* [ABOUT THIS EXERCISE]: For the data below, count the lines that have the string "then" and state that number by itself.
--- RECORDS TO PROCESS Enclosed Below ---
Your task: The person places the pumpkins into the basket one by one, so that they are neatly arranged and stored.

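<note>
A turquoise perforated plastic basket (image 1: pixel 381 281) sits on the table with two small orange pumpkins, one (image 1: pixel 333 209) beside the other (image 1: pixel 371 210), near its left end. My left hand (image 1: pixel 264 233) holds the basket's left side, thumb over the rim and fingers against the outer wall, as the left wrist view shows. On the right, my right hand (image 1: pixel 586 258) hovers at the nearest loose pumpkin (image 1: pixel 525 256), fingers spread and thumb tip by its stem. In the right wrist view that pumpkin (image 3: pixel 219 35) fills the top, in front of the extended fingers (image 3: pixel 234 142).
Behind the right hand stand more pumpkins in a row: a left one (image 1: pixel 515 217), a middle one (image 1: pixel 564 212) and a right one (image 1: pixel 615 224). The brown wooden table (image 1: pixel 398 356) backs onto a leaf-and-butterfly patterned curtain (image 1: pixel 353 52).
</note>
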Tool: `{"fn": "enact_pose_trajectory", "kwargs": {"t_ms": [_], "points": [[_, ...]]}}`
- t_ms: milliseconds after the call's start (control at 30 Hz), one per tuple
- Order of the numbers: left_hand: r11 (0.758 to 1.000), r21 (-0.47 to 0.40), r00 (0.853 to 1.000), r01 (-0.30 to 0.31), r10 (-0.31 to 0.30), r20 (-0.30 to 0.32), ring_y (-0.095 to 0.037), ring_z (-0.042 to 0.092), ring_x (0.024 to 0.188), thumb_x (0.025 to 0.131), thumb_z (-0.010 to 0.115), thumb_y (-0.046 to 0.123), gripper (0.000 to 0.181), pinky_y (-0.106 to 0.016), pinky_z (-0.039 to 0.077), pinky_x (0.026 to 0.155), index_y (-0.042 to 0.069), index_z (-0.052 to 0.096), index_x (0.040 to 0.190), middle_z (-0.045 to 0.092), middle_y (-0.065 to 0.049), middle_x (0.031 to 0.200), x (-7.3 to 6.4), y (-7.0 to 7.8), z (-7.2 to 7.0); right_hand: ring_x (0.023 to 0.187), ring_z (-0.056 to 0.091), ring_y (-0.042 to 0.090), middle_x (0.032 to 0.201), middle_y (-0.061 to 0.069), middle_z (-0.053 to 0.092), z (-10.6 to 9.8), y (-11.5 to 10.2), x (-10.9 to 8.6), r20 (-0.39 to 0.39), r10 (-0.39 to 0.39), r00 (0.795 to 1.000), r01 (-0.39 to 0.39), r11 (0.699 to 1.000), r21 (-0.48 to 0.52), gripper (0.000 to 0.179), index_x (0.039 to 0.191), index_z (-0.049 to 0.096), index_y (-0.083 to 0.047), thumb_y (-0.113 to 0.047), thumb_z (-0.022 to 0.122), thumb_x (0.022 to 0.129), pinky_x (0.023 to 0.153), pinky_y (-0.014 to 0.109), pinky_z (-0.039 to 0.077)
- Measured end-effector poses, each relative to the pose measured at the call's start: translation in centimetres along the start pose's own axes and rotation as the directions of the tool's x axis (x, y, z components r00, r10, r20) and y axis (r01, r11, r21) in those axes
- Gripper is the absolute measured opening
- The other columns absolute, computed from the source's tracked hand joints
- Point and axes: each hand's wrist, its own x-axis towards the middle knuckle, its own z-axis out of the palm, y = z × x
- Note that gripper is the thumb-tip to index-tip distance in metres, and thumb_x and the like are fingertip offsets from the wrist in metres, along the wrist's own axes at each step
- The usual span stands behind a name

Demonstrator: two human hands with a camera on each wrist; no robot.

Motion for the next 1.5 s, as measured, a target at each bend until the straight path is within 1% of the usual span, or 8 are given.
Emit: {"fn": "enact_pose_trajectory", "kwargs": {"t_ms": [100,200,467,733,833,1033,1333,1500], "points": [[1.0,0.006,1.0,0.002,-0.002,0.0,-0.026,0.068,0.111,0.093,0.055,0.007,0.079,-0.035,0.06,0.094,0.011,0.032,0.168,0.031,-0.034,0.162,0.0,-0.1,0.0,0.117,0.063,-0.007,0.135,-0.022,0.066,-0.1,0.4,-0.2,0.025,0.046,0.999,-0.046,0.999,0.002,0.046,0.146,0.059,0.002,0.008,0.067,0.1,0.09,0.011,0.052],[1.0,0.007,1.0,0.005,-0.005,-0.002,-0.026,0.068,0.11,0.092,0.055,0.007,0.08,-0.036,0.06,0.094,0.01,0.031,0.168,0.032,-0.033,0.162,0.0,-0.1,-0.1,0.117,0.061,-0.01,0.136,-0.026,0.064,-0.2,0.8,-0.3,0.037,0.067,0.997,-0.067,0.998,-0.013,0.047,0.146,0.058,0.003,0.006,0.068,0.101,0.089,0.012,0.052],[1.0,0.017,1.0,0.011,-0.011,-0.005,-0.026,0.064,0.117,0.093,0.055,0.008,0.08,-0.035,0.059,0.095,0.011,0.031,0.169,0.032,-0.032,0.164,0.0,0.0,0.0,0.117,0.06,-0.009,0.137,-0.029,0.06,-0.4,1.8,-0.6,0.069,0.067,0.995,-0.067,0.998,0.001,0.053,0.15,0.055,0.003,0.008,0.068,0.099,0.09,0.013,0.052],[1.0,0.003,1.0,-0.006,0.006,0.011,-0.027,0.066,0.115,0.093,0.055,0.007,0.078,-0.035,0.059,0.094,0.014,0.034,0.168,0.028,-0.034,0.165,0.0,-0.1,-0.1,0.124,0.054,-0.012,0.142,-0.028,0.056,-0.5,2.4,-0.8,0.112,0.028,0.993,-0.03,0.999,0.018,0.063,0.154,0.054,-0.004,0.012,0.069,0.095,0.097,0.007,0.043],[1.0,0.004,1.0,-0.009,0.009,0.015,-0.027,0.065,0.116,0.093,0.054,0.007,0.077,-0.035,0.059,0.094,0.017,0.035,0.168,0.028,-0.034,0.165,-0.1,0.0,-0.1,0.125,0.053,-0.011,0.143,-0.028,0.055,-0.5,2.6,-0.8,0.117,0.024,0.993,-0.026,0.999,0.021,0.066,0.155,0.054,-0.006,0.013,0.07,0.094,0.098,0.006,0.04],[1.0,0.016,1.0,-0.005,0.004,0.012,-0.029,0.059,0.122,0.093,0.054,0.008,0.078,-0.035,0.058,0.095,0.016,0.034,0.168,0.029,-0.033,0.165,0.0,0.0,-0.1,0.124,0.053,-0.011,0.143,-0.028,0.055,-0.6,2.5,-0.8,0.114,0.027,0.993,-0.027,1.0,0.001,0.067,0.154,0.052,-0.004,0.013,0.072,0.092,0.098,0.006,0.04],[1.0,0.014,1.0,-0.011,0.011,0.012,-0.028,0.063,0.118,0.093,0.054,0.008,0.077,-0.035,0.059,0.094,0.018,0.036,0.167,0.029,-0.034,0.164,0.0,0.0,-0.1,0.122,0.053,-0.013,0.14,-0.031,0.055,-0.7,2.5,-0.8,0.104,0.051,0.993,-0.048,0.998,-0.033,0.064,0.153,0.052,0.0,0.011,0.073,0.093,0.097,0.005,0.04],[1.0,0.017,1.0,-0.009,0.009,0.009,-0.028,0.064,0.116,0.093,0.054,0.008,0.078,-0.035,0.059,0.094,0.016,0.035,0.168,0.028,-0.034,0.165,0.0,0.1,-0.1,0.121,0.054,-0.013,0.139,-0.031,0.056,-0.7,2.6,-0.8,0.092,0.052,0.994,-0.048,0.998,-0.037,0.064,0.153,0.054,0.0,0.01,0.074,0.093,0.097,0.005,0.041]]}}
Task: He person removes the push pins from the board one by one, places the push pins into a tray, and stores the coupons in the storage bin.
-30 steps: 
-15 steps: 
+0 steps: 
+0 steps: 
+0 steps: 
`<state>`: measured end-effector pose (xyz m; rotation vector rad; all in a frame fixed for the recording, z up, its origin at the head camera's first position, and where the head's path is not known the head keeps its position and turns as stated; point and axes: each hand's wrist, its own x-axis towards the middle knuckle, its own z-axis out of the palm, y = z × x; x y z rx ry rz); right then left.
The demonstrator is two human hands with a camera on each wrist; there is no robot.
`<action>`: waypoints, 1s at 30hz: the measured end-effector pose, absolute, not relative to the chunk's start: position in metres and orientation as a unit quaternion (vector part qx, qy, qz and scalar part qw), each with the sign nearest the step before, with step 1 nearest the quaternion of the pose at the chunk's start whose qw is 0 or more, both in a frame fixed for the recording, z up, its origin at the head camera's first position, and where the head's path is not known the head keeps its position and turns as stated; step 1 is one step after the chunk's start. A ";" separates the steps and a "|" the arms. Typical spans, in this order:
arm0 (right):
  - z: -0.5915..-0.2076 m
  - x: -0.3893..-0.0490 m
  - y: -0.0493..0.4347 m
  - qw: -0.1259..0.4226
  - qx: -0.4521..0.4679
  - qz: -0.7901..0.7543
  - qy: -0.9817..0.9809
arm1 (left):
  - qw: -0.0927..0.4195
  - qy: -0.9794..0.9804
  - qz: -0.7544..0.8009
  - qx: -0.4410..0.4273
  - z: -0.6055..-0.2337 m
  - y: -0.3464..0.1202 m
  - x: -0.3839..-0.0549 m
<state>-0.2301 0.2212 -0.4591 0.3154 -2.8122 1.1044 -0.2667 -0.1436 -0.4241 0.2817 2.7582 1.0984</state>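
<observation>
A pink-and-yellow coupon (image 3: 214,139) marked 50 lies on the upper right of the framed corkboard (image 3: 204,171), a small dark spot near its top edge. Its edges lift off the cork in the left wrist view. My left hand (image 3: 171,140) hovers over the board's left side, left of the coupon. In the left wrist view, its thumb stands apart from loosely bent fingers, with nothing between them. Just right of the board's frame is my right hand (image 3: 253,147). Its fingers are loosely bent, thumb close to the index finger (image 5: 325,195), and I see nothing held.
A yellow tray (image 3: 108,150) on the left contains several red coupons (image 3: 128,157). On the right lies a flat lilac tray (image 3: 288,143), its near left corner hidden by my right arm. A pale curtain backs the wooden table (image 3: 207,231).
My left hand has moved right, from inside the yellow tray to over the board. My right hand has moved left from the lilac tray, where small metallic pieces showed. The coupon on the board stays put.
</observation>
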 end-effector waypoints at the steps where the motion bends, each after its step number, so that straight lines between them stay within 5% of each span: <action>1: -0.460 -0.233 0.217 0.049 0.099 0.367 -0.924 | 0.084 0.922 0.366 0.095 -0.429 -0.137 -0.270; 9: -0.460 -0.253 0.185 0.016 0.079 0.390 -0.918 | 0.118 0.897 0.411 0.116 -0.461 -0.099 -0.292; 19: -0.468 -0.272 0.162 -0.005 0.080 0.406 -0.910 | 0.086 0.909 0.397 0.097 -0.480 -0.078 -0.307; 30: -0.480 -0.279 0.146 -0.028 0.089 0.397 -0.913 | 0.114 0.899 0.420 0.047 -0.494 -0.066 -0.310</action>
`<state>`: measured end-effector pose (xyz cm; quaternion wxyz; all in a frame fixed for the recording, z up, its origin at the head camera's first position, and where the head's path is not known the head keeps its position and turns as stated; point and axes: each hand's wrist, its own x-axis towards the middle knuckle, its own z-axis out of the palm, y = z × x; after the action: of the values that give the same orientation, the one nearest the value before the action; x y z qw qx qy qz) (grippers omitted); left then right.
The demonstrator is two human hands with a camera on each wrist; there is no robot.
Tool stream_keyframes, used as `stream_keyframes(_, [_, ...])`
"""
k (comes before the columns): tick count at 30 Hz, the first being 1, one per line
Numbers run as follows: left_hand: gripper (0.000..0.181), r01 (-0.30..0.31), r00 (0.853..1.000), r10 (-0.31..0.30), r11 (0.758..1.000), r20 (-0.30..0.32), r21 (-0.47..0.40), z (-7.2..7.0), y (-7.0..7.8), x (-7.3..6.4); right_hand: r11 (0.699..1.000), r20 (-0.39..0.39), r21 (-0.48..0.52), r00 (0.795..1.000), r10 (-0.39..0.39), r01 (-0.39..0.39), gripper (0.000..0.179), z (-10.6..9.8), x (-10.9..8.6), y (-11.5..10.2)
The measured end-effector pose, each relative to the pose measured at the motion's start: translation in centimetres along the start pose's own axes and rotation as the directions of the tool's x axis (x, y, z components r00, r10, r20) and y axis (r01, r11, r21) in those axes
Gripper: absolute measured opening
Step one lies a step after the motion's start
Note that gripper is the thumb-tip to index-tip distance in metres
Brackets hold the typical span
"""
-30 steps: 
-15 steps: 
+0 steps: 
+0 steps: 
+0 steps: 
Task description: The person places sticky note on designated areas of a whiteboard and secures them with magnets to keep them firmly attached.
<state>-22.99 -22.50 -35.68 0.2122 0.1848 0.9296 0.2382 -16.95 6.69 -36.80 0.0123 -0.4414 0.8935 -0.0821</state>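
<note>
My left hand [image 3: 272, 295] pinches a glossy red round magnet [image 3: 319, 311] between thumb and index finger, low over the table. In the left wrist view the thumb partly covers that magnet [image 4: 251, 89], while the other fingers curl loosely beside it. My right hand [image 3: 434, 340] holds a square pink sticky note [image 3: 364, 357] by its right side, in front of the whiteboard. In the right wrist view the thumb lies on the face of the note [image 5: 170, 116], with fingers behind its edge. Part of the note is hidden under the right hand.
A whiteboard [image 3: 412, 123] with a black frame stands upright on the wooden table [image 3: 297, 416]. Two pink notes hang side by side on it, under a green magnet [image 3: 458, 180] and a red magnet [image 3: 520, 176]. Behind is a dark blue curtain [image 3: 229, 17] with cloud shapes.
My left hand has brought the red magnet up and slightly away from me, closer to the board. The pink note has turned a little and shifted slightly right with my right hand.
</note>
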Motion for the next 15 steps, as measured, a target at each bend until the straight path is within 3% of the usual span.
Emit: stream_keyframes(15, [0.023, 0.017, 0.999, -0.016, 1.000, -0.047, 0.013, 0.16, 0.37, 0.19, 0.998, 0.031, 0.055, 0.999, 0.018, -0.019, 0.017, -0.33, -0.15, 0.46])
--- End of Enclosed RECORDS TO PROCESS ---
* [WRITTEN RESPONSE]: 2